Monday, January 2, 2012

Playing Bach





The Bloomingdale Chamber Orchestra has been rehearsing the Brandenburg Concerto No. 5 and we are having a tough time with it.  Modern orchestras don’t do as much Bach as they do other composers.  Bach’s music wasn’t really written for the modern orchestra.  It doesn’t quite fit.  The Fifth Brandenburg, for example, has no second violin part.  
What it does have is a lot of notes.  In Baroque music, the flow of a piece is governed by the musical line.  A line is a self-propelled musical entity, usually based on one or two short musical segments called motives which are transformed during the course of the piece.  Every line has its own kinetic energy which ebbs and flows, creating the expressive potential of the line.  The interaction of two or more lines is what creates the tension and release that both propel the piece forward and which lead to the overall drama in a piece of Baroque music.  The interaction creates a kind of polarity—equal and opposite forces trying to unite.  The whole process is called fortspinnung in German—spinning forth.  Its part of what makes Baroque music seem so restless and energetic.  Bach represents the epitome of this kind of Baroque music and the Brandenburg concerti represent some of his very best secular instrumental compositions.  
What Bach’s music doesn’t have much of are rests, which is one of the reasons it’s so challenging.  While lines are built of two or three simple motives, “development” consists mostly of transforming those motives--reshaping them, altering them with accidentals, moving them to new keys, playing them upside down, playing them backward, among other things. It means players need to be aware of the notes every moment they are playing, while at the same time musically shaping the line and being aware of how the line interacts with the other performers. 

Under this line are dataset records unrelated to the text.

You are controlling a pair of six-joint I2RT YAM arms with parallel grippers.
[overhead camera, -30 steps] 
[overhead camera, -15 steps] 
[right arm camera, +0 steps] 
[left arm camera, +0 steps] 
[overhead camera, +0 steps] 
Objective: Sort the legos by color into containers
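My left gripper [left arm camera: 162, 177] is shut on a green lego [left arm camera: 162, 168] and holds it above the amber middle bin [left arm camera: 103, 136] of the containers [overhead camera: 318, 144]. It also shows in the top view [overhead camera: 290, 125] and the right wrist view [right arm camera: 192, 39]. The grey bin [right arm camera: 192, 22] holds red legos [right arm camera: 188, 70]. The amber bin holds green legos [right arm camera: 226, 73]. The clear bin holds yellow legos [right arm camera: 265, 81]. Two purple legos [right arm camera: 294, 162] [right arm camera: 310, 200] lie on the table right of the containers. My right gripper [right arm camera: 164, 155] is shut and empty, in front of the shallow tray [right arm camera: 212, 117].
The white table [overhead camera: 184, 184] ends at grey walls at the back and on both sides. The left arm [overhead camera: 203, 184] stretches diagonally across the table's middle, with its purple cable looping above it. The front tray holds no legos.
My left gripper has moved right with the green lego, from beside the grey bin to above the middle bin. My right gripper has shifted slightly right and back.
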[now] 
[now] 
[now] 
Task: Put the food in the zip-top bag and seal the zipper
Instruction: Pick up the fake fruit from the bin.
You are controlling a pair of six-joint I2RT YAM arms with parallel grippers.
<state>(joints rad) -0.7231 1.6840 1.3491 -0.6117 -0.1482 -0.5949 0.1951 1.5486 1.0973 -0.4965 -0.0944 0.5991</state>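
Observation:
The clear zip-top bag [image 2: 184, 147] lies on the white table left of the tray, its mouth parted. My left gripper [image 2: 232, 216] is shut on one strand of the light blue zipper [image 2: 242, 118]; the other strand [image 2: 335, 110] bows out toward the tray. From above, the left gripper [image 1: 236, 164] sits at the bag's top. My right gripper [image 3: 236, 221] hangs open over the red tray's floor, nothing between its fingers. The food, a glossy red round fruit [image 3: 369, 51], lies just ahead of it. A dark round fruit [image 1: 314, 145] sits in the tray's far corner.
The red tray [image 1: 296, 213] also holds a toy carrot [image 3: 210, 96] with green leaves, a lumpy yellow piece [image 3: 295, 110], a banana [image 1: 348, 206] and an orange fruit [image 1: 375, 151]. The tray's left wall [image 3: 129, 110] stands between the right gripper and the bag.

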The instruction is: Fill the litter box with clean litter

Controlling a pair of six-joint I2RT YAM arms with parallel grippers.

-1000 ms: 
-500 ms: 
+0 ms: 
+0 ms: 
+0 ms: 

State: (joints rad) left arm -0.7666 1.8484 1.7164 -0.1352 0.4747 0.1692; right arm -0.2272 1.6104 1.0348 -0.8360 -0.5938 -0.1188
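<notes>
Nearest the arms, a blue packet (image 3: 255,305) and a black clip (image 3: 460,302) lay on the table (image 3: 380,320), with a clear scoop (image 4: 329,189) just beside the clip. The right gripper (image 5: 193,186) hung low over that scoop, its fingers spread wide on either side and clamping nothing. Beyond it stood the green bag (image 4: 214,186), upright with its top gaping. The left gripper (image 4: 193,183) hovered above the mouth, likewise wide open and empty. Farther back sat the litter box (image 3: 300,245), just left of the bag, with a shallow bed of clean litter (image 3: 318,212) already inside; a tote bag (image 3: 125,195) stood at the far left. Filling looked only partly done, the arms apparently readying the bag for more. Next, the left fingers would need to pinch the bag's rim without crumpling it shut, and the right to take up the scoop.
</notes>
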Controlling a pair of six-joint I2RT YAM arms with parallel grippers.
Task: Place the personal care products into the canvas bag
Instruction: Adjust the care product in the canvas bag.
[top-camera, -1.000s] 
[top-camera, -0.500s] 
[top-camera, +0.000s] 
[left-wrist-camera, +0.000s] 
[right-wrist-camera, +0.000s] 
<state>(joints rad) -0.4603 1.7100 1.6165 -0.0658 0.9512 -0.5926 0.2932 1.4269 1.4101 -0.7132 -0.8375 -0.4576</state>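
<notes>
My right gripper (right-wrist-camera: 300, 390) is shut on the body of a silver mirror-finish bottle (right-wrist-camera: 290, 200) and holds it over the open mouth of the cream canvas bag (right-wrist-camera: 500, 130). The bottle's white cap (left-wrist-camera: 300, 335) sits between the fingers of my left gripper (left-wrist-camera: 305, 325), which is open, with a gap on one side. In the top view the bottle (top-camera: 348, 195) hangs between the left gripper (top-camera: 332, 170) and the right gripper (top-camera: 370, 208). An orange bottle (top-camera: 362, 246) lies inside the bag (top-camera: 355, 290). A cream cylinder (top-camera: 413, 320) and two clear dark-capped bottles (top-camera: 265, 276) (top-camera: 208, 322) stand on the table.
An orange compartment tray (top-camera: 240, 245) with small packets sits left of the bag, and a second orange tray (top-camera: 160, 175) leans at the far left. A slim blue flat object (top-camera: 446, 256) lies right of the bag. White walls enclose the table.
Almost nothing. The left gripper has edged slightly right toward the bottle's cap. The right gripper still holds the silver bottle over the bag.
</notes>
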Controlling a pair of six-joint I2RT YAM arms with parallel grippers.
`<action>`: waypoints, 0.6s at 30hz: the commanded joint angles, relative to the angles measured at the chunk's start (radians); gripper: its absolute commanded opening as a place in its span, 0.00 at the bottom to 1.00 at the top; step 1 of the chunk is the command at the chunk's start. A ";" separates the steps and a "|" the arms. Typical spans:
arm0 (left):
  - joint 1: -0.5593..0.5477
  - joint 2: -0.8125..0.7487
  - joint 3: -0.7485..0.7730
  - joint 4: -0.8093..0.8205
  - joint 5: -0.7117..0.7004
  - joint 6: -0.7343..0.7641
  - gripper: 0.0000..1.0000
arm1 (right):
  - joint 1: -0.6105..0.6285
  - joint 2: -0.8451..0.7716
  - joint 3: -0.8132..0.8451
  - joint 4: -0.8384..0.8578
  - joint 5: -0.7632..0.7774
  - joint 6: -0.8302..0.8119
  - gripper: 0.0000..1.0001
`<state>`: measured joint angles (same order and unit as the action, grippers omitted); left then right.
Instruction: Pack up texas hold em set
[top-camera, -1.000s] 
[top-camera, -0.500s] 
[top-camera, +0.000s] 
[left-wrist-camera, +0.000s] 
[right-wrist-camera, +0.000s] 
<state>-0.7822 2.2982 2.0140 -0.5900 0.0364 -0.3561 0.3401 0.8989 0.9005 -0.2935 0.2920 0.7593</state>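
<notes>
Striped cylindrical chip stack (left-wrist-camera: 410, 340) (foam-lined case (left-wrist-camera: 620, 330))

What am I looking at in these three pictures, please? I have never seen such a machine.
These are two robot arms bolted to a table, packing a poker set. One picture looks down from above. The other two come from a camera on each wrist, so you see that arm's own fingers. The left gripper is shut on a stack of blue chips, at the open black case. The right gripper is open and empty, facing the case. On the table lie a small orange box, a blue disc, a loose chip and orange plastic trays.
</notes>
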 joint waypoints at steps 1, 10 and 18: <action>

A few years ago, I was given a book titled Gödel, Escher, Bach: An Eternal Golden Braid by Douglas Hofstadter.  I am not going to pretend I understood much of that book, but what I loved about it was the idea that three magnificent creative thinkers in mathematics, art, and music could be linked through an understanding of thinking and awareness.  I love the idea that Bach’s musical lines have energy contained within them, just the the way the sweeping lines of a sculptor like Bernini contain energy, and those lines can uplift those who experience them.
For the performer, playing Bach is one of music’s extreme sports and one of music’s most completely satisfying experiences.  After you have finished performing the piece, you know you have done something special.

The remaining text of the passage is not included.